- **What the task asks**: Find every line below where the string "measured" shows up, and copy those lines.

[Available data]

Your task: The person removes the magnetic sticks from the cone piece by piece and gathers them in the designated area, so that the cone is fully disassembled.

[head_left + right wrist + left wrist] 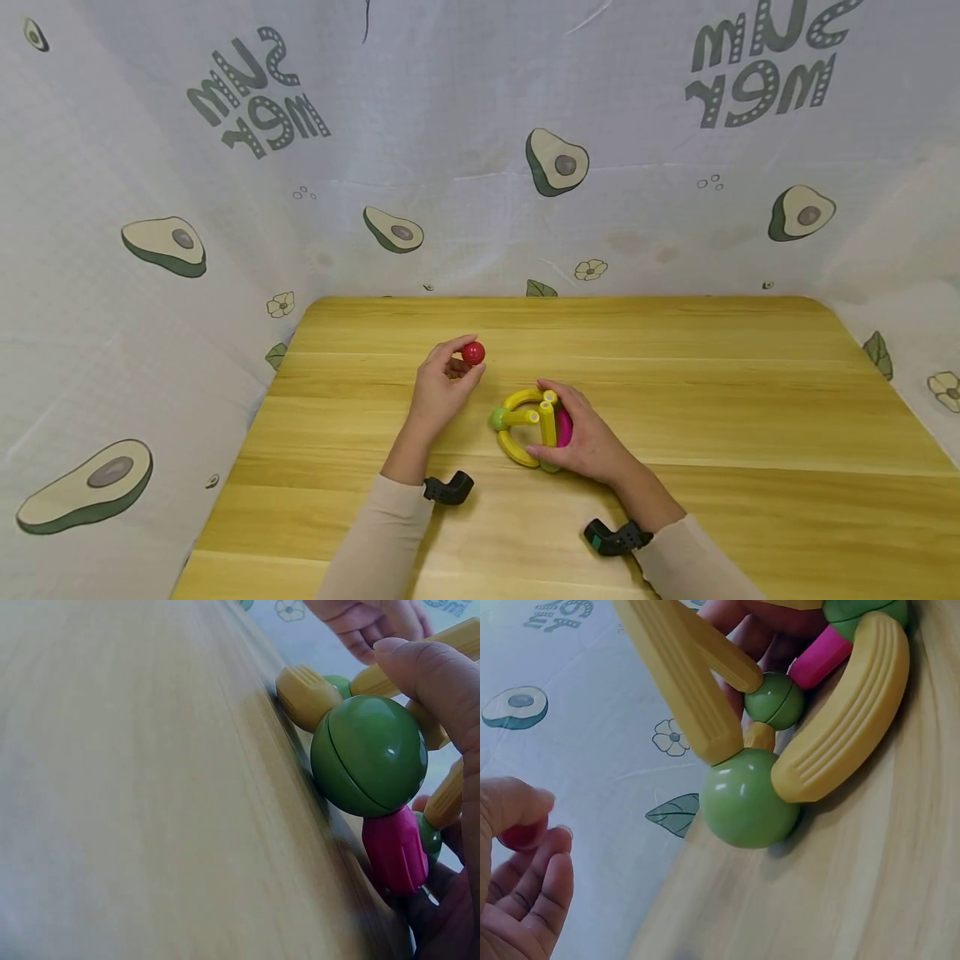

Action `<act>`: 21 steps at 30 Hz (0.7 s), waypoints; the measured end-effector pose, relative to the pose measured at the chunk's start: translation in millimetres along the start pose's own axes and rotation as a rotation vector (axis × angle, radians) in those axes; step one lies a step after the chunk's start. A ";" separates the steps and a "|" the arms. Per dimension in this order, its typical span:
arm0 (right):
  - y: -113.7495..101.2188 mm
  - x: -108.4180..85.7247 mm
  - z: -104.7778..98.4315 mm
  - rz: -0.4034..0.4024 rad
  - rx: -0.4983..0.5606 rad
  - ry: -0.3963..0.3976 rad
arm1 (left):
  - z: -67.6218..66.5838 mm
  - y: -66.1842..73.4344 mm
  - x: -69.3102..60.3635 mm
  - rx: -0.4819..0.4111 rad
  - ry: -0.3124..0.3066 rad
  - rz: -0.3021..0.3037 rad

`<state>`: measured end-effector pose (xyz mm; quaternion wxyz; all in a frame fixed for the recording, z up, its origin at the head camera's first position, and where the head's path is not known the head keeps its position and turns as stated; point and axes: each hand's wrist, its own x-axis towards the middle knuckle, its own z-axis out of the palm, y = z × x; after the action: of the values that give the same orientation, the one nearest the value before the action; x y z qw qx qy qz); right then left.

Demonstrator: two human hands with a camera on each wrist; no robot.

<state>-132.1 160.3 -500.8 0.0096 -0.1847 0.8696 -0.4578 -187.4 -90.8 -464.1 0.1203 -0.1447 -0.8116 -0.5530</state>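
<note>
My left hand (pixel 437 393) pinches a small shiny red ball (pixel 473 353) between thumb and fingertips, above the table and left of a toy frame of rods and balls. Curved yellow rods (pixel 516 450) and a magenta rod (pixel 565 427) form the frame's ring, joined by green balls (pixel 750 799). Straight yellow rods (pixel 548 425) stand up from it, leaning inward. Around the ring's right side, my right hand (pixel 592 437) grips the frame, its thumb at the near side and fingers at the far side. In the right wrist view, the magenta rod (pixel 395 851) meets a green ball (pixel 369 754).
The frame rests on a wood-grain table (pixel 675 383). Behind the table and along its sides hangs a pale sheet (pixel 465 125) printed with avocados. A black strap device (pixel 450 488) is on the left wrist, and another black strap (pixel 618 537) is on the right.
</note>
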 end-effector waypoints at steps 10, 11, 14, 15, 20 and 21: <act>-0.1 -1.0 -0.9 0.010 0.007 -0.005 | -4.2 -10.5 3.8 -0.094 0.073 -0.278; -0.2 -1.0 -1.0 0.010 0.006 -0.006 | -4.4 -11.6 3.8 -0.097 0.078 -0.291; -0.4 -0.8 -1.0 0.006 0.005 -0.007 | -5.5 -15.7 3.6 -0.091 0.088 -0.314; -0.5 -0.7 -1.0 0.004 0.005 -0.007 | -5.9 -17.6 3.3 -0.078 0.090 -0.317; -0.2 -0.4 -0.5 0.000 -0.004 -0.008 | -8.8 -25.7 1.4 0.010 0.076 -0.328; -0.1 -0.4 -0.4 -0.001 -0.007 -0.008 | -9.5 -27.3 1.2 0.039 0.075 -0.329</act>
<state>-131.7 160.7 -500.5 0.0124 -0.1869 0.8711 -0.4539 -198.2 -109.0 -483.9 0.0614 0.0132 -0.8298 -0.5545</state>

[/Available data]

- **Answer for this exercise**:
Action `<act>`: 21 steps at 30 Hz (0.7 s), waypoints; the measured end-effector pose, relative to the pose measured at the chunk's start: translation in millimetres along the start pose's own axes and rotation as a rotation vector (axis × angle, radians) in those axes; step one lies a step after the chunk's start. A ";" separates the steps and a "|" the arms. Per dimension in this order, its typical span:
`<state>`: measured end-effector pose (xyz mm; quaternion wxyz; all in a frame fixed for the recording, z up, its origin at the head camera's first position, and where the head's path is not known the head keeps its position and turns as stated; point and axes: each hand's wrist, its own x-axis towards the middle knuckle, its own z-axis out of the palm, y = z × x; after the action: of the values that give the same orientation, the one nearest the value before the action; x y z qw qx qy qz); right then left.

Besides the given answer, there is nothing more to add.